XXII - Kunjungan

14.9K 2.4K 103
                                    

"Ra... Bangun, Ra!"

Tiara masih nggak bergerak. Aku geleng-geleng kepala. Bisa ya, dia tidur nyenyak di atas kursi dengan kepala diletakkan di atas meja begini.

"Ra..." Kali ini giliran Wulan yang membangunkan.

"Hng?" Tiara bergumam tidak jelas sebelum akhirnya secara perlahan membuka mata.

"Bangun, Raaa... Habis ini kan kita harus ke Kawan Skizofrenia!" seruku.

"Pusing banget gue..." keluhnya.

"Lo abis ngapain sih emang?" tanya Shafira. "Tumben amat lu tidur di kelas. Biasanya yang tidur kan gue sama Wulan."

"Nggak tidur gue semalam," ujar Tiara sambil menghela napas. "Abis maraton nonton drakor... Sumpah seru banget dramanya. Pas gue udah mau tidur, tau-tau aja udah adzan subuh."
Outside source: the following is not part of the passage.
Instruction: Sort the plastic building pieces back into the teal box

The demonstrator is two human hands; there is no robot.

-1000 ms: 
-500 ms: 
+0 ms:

Aku geleng-geleng kepala. Salah satu yang membuatku nggak pernah tertarik dengan drama korea adalah... Karena menurutku, drama korea itu racun. Iya, racun. Sekali kamu nonton, kamu bakal ketagihan nonton episode berikutnya, berikutnya, dan berikutnya sampai tamat. Aku sudah berpengalaman maraton drama korea selama tiga hari berturut-turut dan berakhir sakit selama seminggu karena kurang makan dan tidur. Karena itulah sekarang aku nggak suka dengan drama korea dan sebisa mungkin menghindarinya.

"Kan udah gue bilang, drakor tuh racun, tau gak? Racun!" seruku.

"Lagian lo... Udah tau nonton drakor bikin ketagihan, masih aja nonton diweekdays gini," omel Wulan. "Weekend nanti nontonnya kan bisa."

"Duhhh, nggak bisa!" seru Tiara seraya membereskan barang-barangnya. Tinggal dia yang barangnya belum beres. "Lo tau teori hirearki kebutuhan Maslow, kan?"

"Iya?" Wulan menjawab ragu, belum memahami maksud Tiara sepenuhnya.

"Di urutan ketiga, ada yang namanya kebutuhan rasa cinta dan kebutuhan untuk merasa memiliki dan dimiliki, kan?" lanjut Tiara sambil menutup resleting tasnya. Cewek itu kemudian berdiri. "Nah, gue tuh butuh itu, Lan. Kasih sayang yang nggak dikasih sama cowok-cowok dunia nyata. Makanya... Gue butuh oppa-oppa Korea untuk memenuhi kebutuhan gue!"

"Najis," Aku geleng-geleng. "Pemenuhan kebutuhan yang semu, Ra."

"Nggak apa-apa, yang penting terpenuhi!" Tiara tersenyum-senyum. Sepertinya dia masih terbawa halusinasi dari drama yang baru saja ditontonnya.

"Ih, tapi pemenuhan kebutuhan nomor tiga itu nggak harus cowok, kan?" ujar Wulan. "Kasih sayang orang tua, teman, sama penerimaan dari lingkungan sosial... Itu juga termasuk dalam kebutuhan itu, kan?"

"Hm." Shafira mengangguk. Kali ini kami sama-sama berjalan ke luar kelas menuju parkiran. "Tuh, dengerin, Ra. Nggak harus cowok atau oppa-oppa Korea juga!"

"Bodo amat, ah," Tiara mengedikkan bahu sambil terus berjalan tanpa memedulikan racauan kami. Namun beberapa saat kemudian dia berhenti. "Cit... Zharfan kan mau ikut ke Kawan Skizofrenia tau hari ini!"

"Beneran?" Mataku membulat. Udah lama banget kayaknya sejak terakhir kali aku ketemu Zharfan. "Lo kok tau? Tau dari mana, Ra?"

"Di grup ada... Dia ikutan ngelist di daftar orang-orang yang bisa ikut hari ini."

"Oh..." Aku manggut-manggut.

"Kok cuma 'oh'?" tanya Wulan.

"Tumben," Shafira ikut-ikutan menimpali.

"Ya emang gue harusnya bilang apa?"

"Biasanya lu kan heboh banget kalau masalah si Zharfan, Citraaa!"